The 1929 Sino-Soviet War (July–November) over the Chinese Eastern Railroad (CER) further increased the tensions in the Northeast that would lead to the Mukden Incident. The Soviet Red Army victory over Zhang Xueiliang’s forces not only reasserted Soviet control over the CER in Manchuria but revealed Chinese military weaknesses that Japanese Kwantung Army officers were quick to note.

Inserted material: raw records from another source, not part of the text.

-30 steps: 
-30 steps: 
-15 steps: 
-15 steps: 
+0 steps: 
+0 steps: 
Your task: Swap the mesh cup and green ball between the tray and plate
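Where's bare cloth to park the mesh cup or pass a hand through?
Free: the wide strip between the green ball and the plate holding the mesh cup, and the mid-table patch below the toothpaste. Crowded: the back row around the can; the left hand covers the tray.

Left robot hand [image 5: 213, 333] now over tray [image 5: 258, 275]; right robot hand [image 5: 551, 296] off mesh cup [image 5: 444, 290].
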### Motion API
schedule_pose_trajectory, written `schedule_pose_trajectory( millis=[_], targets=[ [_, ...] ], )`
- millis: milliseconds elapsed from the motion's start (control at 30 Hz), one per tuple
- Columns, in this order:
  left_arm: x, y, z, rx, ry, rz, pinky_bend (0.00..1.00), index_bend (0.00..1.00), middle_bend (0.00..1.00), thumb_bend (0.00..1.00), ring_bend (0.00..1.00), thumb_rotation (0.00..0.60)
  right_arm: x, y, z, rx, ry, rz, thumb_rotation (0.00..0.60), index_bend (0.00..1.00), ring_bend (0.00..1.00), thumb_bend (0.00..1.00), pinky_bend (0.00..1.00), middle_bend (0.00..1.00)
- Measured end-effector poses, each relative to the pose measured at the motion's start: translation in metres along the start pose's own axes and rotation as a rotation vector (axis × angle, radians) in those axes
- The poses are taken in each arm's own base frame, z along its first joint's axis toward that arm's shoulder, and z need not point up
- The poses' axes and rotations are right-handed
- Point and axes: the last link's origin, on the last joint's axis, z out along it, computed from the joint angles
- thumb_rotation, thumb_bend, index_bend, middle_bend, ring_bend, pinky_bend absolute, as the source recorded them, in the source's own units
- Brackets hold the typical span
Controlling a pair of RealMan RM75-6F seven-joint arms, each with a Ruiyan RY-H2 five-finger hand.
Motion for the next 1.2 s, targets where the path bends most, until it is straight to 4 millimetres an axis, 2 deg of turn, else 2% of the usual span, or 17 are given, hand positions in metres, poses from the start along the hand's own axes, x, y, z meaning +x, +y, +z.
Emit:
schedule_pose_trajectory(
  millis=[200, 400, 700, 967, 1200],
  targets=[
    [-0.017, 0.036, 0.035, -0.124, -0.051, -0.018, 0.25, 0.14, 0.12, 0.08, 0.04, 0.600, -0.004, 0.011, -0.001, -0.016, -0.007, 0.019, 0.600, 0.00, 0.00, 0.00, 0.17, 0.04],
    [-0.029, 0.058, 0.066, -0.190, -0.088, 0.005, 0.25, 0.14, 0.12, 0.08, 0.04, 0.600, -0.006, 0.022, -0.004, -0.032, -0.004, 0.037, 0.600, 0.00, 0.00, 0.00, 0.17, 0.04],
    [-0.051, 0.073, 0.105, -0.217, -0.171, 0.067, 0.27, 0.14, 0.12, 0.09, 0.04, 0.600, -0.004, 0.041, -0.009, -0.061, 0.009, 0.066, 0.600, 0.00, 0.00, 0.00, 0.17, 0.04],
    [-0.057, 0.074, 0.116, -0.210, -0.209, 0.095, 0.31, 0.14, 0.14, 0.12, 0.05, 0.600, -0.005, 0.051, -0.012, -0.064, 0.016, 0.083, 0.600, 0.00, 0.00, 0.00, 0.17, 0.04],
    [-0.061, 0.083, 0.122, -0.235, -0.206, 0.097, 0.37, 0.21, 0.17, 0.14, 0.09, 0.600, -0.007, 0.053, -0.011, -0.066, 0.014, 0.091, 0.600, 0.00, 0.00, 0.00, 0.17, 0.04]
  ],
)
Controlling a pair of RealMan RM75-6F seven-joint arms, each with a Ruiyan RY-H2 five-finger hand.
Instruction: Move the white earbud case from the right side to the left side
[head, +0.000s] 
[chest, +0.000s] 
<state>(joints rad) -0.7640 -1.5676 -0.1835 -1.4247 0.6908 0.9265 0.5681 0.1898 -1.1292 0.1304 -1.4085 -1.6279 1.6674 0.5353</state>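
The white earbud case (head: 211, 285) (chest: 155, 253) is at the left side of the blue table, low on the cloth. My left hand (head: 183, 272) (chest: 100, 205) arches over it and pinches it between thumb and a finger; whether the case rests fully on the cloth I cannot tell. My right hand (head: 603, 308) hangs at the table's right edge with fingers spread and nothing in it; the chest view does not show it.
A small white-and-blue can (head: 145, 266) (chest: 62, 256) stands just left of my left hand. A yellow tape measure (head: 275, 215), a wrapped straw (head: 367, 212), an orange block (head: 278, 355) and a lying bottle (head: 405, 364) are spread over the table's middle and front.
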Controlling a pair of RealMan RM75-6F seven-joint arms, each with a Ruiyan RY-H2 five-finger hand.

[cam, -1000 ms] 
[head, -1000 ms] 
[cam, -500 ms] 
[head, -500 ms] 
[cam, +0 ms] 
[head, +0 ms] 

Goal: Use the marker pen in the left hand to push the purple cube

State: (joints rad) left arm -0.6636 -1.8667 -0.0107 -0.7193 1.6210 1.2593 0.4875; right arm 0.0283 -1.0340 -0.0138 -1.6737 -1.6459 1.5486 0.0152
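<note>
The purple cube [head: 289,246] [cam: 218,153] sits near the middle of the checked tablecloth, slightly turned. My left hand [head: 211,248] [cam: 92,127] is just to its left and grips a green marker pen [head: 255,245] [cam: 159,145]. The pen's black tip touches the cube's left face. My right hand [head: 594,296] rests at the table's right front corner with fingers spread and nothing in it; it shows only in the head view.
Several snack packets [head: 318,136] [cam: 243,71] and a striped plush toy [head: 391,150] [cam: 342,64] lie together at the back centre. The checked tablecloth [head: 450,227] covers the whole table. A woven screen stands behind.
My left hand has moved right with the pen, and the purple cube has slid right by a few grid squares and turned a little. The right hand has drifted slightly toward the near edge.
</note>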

The Soviet Red Army performance also stunned Japanese officials. Manchuria was central to Japan’s East Asia policy. Both the 1921 and 1927 Imperial Eastern Region Conferences reconfirmed Japan’s commitment to be the dominant power in Manchuria. The 1929 Red Army victory shook that policy to the core and reopened the Manchurian problem. By 1930, the Kwantung Army realized they faced a Red Army that was only growing stronger. The time to act was drawing near and Japanese plans to conquer the Northeast were accelerated.
In Nanjing in April 1931, a national leadership conference of China was held between Chiang Kai-shek and Zhang Xueliang. They agreed to assert China's sovereignty in Manchuria strongly. On the other hand, some officers of the Kwantung Army began to plot to invade Manchuria secretly. There were other officers who wanted to support plotters in Tokyo.